Bryan Bertino’s nerve-rending thriller “The Strangers” (2008) — one of horror’s electrifying home invasion films — deserves better than the world-expanding but tingle-extinguishing treatment it’s had to endure in the director Renny Harlin’s reboot series that kicked off two years ago.
Now that the third and mercifully final film has flumped into theaters, this empty trilogy offers few worthwhile returns other than well-duh horror lessons that should (but won’t) sink in: Leave good horror alone, and relentless cat-and-mouse games do not a movie make.
Poor Madelaine Petsch looks over it as she returns to play Maya, the young woman who survived the home invasion that drove last year’s second, vapid chapter. Here, she again fights the signature villains of “The Strangers”: a trio of disguised killers who, in the original at least, were affectingly creepy anonymous monsters with mysterious motives. Harlin directs his cast as if their characters are disassociating from the violence around them — audiences will probably do the same — leaving the action, even the chases, to move slowly, as if everyone in town is waiting for Godot too.

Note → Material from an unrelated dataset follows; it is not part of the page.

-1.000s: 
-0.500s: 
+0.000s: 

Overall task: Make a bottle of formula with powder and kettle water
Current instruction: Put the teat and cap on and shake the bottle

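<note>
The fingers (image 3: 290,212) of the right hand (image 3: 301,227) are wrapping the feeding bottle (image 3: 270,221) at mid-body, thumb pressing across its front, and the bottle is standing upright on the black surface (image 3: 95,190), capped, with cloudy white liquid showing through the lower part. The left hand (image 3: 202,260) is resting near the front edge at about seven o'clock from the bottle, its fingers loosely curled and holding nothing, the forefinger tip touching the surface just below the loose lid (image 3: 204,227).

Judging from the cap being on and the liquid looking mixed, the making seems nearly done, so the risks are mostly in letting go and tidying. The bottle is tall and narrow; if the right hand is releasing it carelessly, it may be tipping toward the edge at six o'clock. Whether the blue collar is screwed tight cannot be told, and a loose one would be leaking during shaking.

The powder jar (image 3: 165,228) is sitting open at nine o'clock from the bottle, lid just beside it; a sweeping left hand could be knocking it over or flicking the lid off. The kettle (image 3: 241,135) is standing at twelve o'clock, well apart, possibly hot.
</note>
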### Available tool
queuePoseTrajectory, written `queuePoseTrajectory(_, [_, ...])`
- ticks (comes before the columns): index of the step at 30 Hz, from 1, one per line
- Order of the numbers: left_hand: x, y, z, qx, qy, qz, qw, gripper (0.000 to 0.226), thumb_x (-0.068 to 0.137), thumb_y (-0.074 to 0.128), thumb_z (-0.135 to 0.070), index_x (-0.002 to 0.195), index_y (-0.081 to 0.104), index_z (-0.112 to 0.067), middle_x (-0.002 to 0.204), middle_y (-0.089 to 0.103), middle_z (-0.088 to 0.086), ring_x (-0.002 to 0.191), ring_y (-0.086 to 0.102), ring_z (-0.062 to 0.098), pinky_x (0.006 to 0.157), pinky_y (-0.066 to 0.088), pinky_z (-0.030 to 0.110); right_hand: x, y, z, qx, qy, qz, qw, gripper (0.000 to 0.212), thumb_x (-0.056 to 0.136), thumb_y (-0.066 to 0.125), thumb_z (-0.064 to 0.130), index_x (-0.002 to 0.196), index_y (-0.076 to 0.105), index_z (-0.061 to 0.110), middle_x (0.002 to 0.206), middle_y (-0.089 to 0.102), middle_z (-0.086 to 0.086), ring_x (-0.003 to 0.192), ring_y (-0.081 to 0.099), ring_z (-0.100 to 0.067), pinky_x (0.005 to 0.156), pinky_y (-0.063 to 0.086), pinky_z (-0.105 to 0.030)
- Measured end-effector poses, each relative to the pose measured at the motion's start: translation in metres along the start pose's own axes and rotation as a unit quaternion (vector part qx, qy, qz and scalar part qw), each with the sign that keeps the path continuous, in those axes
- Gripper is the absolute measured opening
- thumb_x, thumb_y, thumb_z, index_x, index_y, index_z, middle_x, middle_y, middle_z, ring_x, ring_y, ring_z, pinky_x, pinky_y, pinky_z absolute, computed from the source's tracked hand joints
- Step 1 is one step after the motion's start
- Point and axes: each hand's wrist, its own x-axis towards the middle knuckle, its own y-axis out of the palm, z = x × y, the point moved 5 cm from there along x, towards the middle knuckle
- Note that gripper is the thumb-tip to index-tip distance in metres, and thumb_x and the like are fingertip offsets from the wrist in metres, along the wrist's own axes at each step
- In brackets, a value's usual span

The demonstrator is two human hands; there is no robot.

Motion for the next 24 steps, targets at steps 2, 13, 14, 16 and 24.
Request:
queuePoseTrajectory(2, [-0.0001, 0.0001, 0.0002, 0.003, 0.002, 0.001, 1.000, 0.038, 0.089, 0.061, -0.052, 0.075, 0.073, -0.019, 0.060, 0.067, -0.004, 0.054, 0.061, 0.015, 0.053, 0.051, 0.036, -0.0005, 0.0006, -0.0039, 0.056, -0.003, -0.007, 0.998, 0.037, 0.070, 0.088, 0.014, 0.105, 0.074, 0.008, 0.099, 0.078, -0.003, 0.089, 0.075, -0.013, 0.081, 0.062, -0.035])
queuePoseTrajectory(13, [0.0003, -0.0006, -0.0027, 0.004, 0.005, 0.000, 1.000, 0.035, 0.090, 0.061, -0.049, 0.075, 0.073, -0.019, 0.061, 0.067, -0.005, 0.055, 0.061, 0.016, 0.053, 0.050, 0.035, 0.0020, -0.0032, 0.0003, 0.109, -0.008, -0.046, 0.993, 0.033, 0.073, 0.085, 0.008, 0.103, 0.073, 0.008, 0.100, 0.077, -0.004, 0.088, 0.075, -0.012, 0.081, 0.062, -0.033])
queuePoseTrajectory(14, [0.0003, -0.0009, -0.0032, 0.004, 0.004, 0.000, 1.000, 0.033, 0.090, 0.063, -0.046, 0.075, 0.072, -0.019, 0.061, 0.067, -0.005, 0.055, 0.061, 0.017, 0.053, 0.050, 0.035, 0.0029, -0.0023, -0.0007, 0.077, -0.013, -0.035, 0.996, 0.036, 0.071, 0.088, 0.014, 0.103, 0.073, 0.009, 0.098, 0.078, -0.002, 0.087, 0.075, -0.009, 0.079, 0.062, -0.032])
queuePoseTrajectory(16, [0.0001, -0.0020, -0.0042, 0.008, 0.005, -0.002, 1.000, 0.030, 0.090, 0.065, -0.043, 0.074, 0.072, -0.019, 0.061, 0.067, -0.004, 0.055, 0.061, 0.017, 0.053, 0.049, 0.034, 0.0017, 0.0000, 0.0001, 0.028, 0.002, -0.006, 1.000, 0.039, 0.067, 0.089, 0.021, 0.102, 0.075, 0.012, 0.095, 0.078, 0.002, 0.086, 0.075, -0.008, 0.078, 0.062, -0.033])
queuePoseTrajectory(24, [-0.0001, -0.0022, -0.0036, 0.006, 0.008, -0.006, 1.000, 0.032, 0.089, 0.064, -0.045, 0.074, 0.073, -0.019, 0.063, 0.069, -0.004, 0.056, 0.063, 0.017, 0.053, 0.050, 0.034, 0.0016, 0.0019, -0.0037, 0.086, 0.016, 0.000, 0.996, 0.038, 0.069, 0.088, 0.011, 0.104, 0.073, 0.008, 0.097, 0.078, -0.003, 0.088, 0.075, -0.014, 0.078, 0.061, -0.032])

As in his other “Strangers” films, Harlin leans heavily into loud jump scares and other obvious slasher stuff, choices that might thrill “Strangers” stans but will numb anyone who wants horror to offer solicitude and fresh ideas. Flashbacks meant to explore the killers’ motivations have no bite.
As sketched, thinly, by the returning writers Alan R. Cohen and Alan Freedland, Maya is a shapeless, cookie-cutter final girl — apropos for this hapless finale, girl.
The Strangers: Chapter 3 Rated R for knives plunging into guts and other bloody acts. Running time: 1 hour 31 minutes. In theaters.